Een voorbeeld voor Unizo?

VAN EETVELT. “Als ik de jongste vijf jaar bekijk, dan bevinden wij ons op hetzelfde pad, al is België een complexer land. Op Vlaams niveau en in dossiers waar het mogelijk is, verloopt het lobbywerk samen met Voka. Al gebeurt dat nog niet zo structureel als in Nederland. Ik had onlangs nog overleg met de top van Voka waarbij we een lijst opstelden van wat we samen doen. Niet met als doel om te fuseren, maar om de belangen van de ondernemers beter te verdedigen. Maar voor advies aan bedrijven die internationaal actief zijn, zijn wij bijvoorbeeld concurrenten van elkaar.
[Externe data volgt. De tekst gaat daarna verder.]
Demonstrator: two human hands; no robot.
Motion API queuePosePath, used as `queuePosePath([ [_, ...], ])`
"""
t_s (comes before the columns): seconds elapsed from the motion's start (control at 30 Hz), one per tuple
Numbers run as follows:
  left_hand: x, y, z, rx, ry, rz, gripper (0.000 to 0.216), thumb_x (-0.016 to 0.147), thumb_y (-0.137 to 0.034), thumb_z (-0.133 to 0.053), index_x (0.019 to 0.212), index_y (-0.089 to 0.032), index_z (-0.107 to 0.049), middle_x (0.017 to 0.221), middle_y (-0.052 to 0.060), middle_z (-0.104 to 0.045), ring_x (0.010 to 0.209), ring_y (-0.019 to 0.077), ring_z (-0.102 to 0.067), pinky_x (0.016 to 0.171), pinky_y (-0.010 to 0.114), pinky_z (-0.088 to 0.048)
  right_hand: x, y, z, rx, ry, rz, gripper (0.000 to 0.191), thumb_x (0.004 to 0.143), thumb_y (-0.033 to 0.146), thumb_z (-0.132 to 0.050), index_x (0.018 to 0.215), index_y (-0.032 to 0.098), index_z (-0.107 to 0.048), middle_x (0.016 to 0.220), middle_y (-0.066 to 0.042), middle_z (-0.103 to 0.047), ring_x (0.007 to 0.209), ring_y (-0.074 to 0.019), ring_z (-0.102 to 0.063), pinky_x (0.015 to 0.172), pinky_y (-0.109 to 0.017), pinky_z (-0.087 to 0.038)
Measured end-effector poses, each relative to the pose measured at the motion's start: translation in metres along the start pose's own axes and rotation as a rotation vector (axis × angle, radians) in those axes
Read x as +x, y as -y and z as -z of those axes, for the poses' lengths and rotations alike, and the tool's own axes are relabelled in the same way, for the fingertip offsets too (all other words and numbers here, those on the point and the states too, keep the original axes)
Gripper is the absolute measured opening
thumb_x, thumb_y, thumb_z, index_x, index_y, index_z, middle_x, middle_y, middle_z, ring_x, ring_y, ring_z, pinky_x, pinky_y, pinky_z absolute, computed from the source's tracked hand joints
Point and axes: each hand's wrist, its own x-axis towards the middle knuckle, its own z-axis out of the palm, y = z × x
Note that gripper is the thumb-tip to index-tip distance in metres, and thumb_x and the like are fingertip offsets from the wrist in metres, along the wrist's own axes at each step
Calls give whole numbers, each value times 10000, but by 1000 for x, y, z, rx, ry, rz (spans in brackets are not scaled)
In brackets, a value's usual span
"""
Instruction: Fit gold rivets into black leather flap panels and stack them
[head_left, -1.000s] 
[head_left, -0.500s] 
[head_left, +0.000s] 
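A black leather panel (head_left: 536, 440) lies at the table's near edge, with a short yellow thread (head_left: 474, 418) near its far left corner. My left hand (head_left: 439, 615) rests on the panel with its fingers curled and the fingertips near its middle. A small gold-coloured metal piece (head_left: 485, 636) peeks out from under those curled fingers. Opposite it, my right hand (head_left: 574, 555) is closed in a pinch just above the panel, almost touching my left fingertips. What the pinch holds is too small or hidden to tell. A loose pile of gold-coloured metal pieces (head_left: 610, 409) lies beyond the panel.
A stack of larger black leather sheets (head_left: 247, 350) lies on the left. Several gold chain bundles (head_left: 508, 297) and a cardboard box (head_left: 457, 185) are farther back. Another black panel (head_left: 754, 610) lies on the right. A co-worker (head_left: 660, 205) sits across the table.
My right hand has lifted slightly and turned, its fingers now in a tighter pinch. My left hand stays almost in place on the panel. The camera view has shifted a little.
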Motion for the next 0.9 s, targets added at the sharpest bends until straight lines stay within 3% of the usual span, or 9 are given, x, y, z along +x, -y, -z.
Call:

En dat willen we ook zo houden. Zo blijft die dienstverlening aan de bedrijven performant. Anders verval je in een soort van slecht werkende overheidsdienst.”

De kredietverlening is door de financiële crisis verslechterd. Merken de Nederlandse kmo’s dat ook?

HERMANS. “De kredietverlening is inderdaad enorm teruggelopen, maar dat was in 2002-2003 ook zo. Alleen lagen de banken toen niet onder schot. Er was in 2009 duidelijk een tekort aan kapitaal en de kredietverlening is veel duurder geworden. Als een MKB’er 9 procent rente moet betalen voor gewone investeringkredieten is dat niet haalbaar. Daarom zijn we gaan lobbyen voor een goede borgstelling voor onze kmo’s. Bij een kredietaanvraag van een miljoen euro waarbij de bank niet verder wil dan 500.000 euro, verleent de overheid voor 50 procent garantie voor het tweede half miljoen. Wij willen die garantie optrekken tot 80 procent, zoals in Duitsland.”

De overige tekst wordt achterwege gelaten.